• Aim of the task: Start the output with the opening line of the listing below and continue, reproducing each line exactly, up to and including the line that contains "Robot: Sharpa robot".

• Data extract:
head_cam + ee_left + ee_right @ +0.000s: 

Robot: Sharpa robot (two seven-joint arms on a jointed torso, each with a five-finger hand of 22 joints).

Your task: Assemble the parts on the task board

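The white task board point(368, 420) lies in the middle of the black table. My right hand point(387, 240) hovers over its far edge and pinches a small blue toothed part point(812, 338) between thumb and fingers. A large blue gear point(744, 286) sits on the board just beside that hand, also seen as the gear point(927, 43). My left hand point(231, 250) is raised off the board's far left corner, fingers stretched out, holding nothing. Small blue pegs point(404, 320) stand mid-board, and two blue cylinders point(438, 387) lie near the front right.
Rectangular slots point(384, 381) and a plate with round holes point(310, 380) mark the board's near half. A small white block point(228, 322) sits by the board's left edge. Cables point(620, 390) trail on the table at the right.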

• Answer area:
head_cam + ee_left + ee_right @ +0.000s: 

Robot: Sharpa robot (two seven-joint arms on a jointed torso, each with a five-finger hand of 22 joints).

This concludes the response.